It had become clear to Violet that the little ones would be adopted and the older ones would be put to work. She hovered somewhere in the middle. She felt the slow burn of shame bloom under her skin for thinking that she would be chosen as a daughter, for skidding past all this to the part where she was laughing and eating custard in a warm dining room with her new family.
When she looked up there was an old man in front of her smelling of beer and manure.
“How old are you?”
“Eleven,” she said.
He looked her up and down and sniffed. “I need a girl to do the washing and cooking. For your keep.”
Violet took quick shallow breaths, unable to get enough air, unable to accept that this might be it.
“Well, speak up, girl.”
She wobbled her head. The man moved on to Irish Eileen. Down the row, Elsie screamed and kicked the man who’d chosen her.
“I can’t feed two,” he explained to Mrs. Comstock. “I would if I could, but I just come to replace what I lost.”
The German boy, Joseph, did a handstand on his chair to the delight of his potential adopters and the remaining crowd, who waited for the next spectacle, the next hug and happy ending.

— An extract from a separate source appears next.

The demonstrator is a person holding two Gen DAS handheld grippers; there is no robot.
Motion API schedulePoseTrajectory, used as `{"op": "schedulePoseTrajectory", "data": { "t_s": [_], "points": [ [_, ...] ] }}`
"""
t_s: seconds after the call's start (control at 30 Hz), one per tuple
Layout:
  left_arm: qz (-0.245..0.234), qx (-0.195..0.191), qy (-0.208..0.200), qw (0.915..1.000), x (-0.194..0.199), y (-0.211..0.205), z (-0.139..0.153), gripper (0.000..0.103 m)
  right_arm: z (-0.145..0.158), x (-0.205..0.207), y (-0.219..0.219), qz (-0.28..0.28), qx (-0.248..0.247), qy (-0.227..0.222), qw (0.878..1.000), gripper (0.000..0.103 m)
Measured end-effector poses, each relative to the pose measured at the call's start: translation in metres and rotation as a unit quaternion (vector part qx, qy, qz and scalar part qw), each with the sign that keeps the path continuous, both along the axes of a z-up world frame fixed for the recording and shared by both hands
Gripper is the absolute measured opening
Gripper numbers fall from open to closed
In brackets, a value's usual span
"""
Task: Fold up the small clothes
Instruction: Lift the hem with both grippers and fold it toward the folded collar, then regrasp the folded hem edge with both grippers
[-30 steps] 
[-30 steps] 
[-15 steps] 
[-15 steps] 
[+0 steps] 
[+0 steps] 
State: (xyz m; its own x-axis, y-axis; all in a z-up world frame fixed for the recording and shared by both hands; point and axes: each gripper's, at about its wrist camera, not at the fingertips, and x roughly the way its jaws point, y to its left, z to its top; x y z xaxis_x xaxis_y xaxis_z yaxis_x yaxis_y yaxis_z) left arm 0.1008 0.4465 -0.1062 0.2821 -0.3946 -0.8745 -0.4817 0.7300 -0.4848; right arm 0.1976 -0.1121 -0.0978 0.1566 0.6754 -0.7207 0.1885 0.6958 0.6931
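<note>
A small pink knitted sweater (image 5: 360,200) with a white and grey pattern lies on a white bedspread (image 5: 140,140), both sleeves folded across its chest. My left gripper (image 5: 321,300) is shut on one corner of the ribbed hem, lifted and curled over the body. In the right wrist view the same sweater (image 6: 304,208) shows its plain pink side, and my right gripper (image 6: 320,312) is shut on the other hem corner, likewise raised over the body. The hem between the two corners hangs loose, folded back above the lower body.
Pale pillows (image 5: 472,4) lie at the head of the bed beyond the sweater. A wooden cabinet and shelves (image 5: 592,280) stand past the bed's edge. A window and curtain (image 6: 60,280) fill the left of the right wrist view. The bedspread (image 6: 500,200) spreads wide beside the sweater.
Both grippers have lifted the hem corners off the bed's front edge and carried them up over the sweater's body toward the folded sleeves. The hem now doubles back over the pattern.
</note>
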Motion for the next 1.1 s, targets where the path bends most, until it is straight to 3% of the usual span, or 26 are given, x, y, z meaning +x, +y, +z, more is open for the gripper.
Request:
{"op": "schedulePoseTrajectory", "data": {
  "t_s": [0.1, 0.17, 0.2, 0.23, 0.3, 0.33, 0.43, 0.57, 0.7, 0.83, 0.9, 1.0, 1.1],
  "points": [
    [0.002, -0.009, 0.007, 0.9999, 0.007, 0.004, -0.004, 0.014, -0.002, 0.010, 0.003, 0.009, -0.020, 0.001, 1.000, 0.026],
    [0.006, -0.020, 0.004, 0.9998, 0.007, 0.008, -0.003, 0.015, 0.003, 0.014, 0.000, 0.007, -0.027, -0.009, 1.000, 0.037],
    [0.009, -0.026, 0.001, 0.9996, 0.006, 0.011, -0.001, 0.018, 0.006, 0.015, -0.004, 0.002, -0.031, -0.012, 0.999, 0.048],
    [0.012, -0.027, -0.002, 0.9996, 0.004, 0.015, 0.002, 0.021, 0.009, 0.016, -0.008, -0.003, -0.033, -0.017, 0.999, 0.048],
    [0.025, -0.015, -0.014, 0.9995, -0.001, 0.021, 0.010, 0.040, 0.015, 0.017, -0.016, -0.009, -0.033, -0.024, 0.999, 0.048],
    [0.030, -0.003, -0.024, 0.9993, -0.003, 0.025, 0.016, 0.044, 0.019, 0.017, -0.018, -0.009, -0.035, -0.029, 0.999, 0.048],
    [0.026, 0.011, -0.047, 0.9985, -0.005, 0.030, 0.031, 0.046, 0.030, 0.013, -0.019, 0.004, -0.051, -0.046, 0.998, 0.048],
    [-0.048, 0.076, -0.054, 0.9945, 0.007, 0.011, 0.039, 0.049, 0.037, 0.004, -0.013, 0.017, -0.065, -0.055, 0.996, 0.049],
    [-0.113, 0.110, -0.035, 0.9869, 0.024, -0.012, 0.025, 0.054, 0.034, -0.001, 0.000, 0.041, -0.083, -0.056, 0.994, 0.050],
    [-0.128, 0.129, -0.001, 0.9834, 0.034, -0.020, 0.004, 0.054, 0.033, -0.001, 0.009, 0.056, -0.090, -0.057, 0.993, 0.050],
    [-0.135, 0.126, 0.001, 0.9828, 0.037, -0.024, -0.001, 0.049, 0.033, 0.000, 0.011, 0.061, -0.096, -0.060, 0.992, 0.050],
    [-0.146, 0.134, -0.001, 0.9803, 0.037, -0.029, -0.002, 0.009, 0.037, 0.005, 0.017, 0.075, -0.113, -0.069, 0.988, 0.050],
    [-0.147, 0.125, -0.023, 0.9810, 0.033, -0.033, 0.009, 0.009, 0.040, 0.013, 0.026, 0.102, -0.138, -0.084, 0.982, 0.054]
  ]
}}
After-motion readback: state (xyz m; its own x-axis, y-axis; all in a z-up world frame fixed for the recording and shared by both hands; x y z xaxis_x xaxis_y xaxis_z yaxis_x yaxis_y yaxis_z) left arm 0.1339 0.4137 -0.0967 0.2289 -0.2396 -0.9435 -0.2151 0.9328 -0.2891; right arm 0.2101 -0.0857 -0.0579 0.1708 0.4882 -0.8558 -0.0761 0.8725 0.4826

A late-arriving middle-aged couple stopped and smiled at Violet.
“What’s your name?” the woman asked, her face soft like rising dough.
“Violet.”
“You have lovely eyes, Violet,” she said.
“Thank you, ma’am,” Violet said, her palms sweating against her knees.
“Our children are grown,” the husband said. “We would like to take in a needy child.”
Violet’s hope gurgled up to the surface. She sat up, ready to go.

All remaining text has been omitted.